Sooyoung Son 1, Woo-Jin Song 1,2*

1Laboratory of Veterinary Internal Medicine, College of Veterinary Medicine, Jeju National University, Jeju 63243, Korea
2Research Institute of Veterinary Science, College of Veterinary Medicine, Jeju National University, Jeju 63243, Korea

Correspondence to : Woo-Jin Song
E-mail: ssong@jejunu.ac.kr
https://orcid.org/0000-0002-9195-551X

Received: June 3, 2024; Revised: June 12, 2024; Accepted: June 12, 2024

This is an Open Access article distributed under the terms of the Creative Commons Attribution Non-Commercial License (http://creativecommons.org/licenses/by-nc/4.0). which permits unrestricted non-commercial use, distribution, and reproduction in any medium, provided the original work is properly cited.

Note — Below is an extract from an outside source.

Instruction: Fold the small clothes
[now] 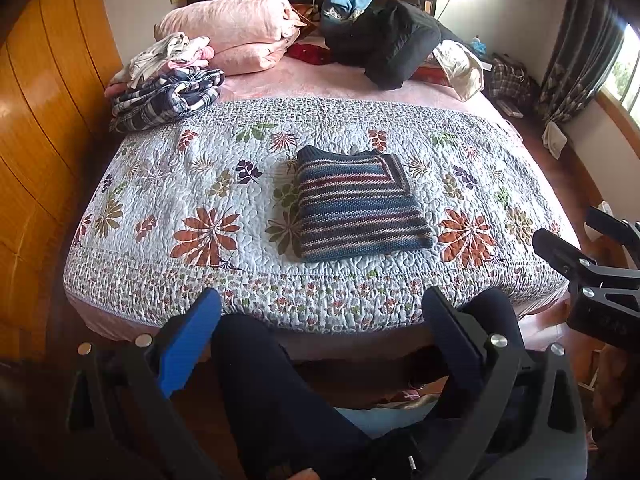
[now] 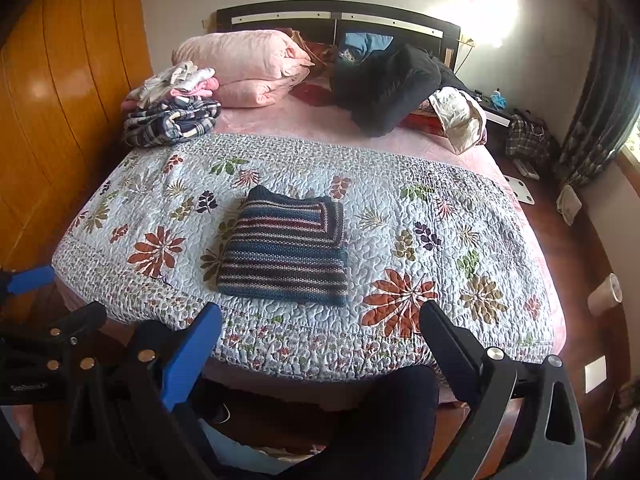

A 5-year-old spayed female mixed-breed dog, previously receiving 7 months of immunosuppressive therapy for pemphigus foliaceus, presented to our referral hospital with a history of dog bites on the right forelimb, chest, and flank 4 days prior to presentation. Physical examination revealed a rectal temperature of 38.6℃; heart rate of 130 beats per minute; panting; systolic blood pressure of 60 mmHg; and swelling, purulent discharge, warmth, pain, and lameness in the right forelimb. The laboratory investigation revealed neutropenia and elevated C-reactive protein levels. Suppurative neutrophilic infiltration with bacterial infection was detected by impression cytology of the pus on the right forelimb. Based on the results of the clinical examinations and laboratory tests, the dog was diagnosed with dog bite-induced sepsis with pemphigus. Meropenem and metronidazole were prescribed. Clinical signs, neutropenia, and C-reactive protein levels markedly improved after 5 days. Subsequently, pemphigus foliaceus relapsed in the dog, and it is currently undergoing re-administration of immunosuppressive medications. To the best of our knowledge, this is the first case report of successful management of dog bite-induced sepsis in a dog undergoing long-term immunosuppressive therapy.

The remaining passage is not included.